● WORK INSTRUCTION
With the pictures left out, print exactly the lines below that run from the one containing "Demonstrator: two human" through the one containing "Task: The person".

** Opening RECORD EXTRACTS block **

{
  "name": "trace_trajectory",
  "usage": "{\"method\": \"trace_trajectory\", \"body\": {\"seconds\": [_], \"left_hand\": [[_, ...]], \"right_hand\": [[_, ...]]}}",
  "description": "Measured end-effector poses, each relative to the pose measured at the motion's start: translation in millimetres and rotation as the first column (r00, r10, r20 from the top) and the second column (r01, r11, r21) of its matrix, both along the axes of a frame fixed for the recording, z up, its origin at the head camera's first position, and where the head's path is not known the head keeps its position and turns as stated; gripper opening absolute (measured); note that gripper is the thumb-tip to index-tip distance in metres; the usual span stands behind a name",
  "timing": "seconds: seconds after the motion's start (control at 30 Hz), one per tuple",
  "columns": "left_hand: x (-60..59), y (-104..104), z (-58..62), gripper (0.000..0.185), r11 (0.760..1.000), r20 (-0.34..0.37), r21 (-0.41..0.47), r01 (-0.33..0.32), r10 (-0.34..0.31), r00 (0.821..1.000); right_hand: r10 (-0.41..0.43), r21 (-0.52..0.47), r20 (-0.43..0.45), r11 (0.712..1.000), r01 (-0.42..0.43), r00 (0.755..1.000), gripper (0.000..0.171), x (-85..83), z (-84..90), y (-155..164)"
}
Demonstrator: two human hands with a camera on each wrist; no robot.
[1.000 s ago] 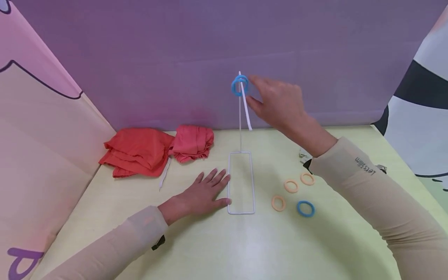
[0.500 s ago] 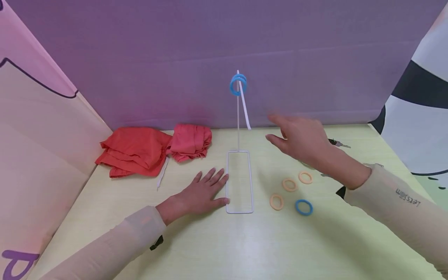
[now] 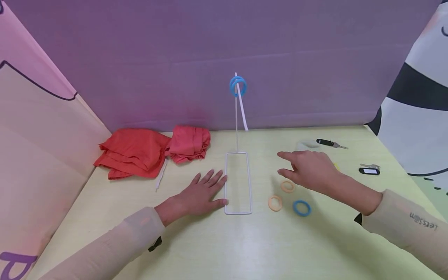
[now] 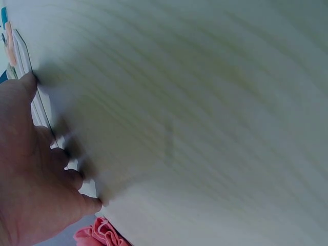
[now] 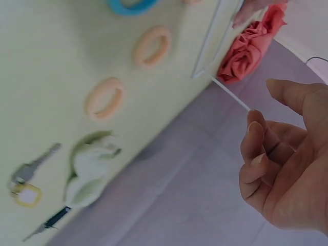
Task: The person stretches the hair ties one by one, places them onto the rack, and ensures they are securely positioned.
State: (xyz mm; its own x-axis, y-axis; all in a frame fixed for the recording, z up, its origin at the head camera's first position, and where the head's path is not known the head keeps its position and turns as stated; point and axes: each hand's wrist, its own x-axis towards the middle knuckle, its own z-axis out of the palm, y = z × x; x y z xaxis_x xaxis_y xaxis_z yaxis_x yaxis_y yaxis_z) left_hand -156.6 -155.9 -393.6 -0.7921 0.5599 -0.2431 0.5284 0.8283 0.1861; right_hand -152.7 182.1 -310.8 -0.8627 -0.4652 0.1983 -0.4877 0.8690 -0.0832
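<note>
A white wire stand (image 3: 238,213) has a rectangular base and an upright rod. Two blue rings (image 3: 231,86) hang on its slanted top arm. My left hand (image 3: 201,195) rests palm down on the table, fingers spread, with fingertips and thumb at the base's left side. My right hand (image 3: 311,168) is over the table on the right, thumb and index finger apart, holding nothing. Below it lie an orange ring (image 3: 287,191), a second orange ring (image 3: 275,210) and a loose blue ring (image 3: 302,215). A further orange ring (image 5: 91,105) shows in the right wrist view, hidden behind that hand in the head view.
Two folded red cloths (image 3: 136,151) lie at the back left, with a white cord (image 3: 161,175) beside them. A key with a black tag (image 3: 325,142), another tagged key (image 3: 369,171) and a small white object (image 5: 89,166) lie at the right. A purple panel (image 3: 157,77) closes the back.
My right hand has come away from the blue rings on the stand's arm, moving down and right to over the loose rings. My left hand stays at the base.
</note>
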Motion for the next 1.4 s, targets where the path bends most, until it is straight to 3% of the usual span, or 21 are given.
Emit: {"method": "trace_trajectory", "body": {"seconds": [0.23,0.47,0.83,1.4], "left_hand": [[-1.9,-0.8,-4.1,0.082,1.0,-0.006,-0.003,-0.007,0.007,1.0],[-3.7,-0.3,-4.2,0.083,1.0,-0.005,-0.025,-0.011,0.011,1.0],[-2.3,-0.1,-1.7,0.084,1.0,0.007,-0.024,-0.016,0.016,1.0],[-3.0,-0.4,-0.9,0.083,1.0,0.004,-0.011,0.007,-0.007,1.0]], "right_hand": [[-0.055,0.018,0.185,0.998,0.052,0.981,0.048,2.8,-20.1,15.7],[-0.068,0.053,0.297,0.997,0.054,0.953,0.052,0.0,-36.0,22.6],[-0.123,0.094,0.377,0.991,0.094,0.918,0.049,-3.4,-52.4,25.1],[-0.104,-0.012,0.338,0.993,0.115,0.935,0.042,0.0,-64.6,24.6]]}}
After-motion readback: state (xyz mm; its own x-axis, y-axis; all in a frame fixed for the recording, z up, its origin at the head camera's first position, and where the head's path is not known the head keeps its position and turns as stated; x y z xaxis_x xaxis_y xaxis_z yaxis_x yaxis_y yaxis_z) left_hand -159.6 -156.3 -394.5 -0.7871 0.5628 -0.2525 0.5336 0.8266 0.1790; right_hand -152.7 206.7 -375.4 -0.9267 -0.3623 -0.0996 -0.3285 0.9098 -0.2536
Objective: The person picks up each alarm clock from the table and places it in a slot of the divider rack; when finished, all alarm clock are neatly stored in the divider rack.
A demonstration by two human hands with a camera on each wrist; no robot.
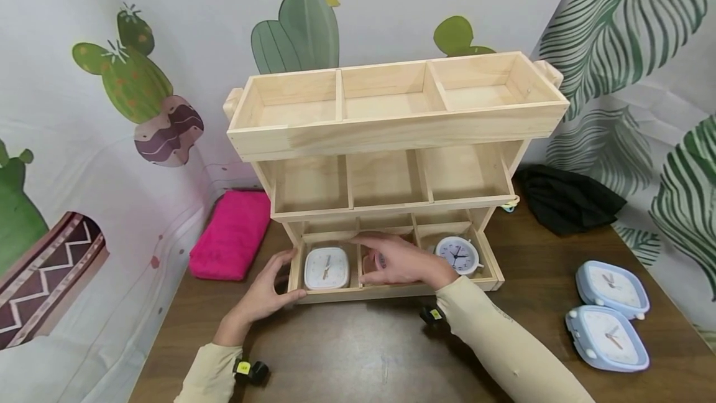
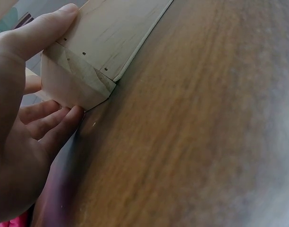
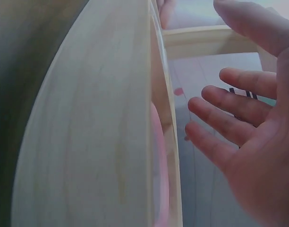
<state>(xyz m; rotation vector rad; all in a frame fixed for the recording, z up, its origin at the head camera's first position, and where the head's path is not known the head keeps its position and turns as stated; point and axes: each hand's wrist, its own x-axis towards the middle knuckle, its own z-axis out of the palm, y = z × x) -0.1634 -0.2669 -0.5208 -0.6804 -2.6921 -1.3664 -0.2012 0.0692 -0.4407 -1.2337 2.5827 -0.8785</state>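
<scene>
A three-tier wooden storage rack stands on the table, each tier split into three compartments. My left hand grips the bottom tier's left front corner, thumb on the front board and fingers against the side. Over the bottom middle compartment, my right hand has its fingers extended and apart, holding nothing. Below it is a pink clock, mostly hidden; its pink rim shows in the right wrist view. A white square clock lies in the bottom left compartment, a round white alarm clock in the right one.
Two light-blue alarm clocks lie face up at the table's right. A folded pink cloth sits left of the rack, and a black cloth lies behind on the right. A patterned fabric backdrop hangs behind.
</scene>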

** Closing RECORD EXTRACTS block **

● PROBLEM SOLUTION
Demonstrator: two human hands with a camera on each wrist; no robot.
[1.000 s ago] 
[0.500 s ago] 
[now] 
[now] 
[now] 
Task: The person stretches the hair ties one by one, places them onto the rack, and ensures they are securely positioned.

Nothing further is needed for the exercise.